#### WORK REQUIRED:
The answer must give back every line of the data exactly, with no pictures.
━━ DATASET EXTRACT
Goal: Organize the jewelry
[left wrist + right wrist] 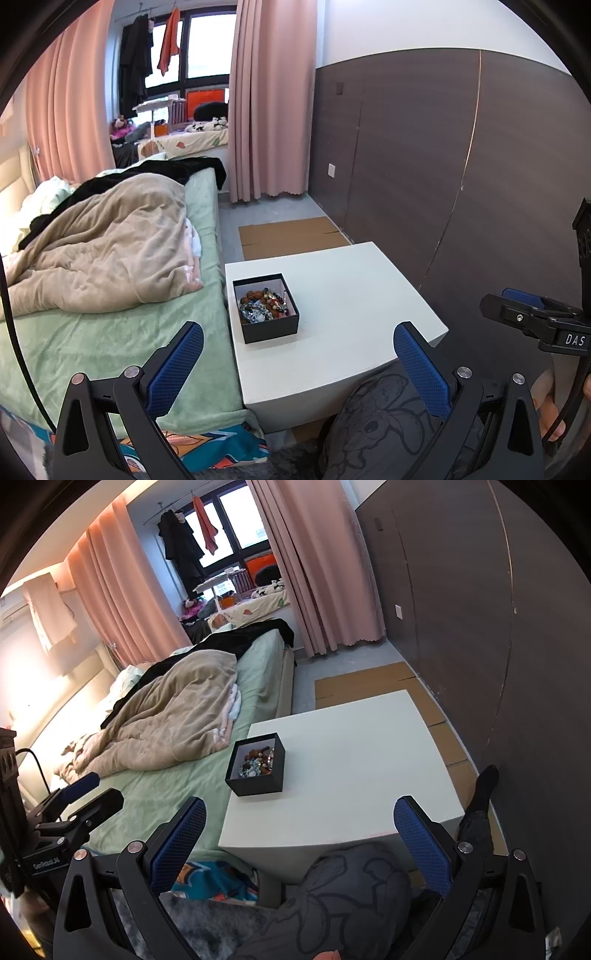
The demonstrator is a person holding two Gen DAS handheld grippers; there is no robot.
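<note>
A small black box [270,328] [258,785] stands near the left edge of a low white table [343,295] [351,753]. Inside it lies a tangle of beaded jewelry [264,304] [256,763], brown, red and silvery. My left gripper [299,354] hangs open above the table's near edge, nothing between its blue pads. My right gripper [300,830] is also open and empty, held over the table's front edge, short of the box. The right gripper [532,317] shows at the right rim of the left wrist view, and the left gripper [79,805] at the left of the right wrist view.
A bed [110,332] [159,771] with a green sheet and a beige quilt [107,243] butts against the table's left side. A person's knee in grey printed trousers [380,417] [343,890] sits in front of the table. Flat cardboard [291,236] lies on the floor beyond, beside a dark wall panel [443,166].
</note>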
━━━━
#### RESULT OF THIS TASK:
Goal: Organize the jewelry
[left wrist + right wrist] 
The demonstrator is a person holding two Gen DAS handheld grippers; there is no robot.
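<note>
A small black box [270,328] [258,785] stands near the left edge of a low white table [343,295] [351,753]. Inside it lies a tangle of beaded jewelry [264,304] [256,763], brown, red and silvery. My left gripper [299,354] hangs open above the table's near edge, nothing between its blue pads. My right gripper [300,830] is also open and empty, held over the table's front edge, short of the box. The right gripper [532,317] shows at the right rim of the left wrist view, and the left gripper [79,805] at the left of the right wrist view.
A bed [110,332] [159,771] with a green sheet and a beige quilt [107,243] butts against the table's left side. A person's knee in grey printed trousers [380,417] [343,890] sits in front of the table. Flat cardboard [291,236] lies on the floor beyond, beside a dark wall panel [443,166].
</note>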

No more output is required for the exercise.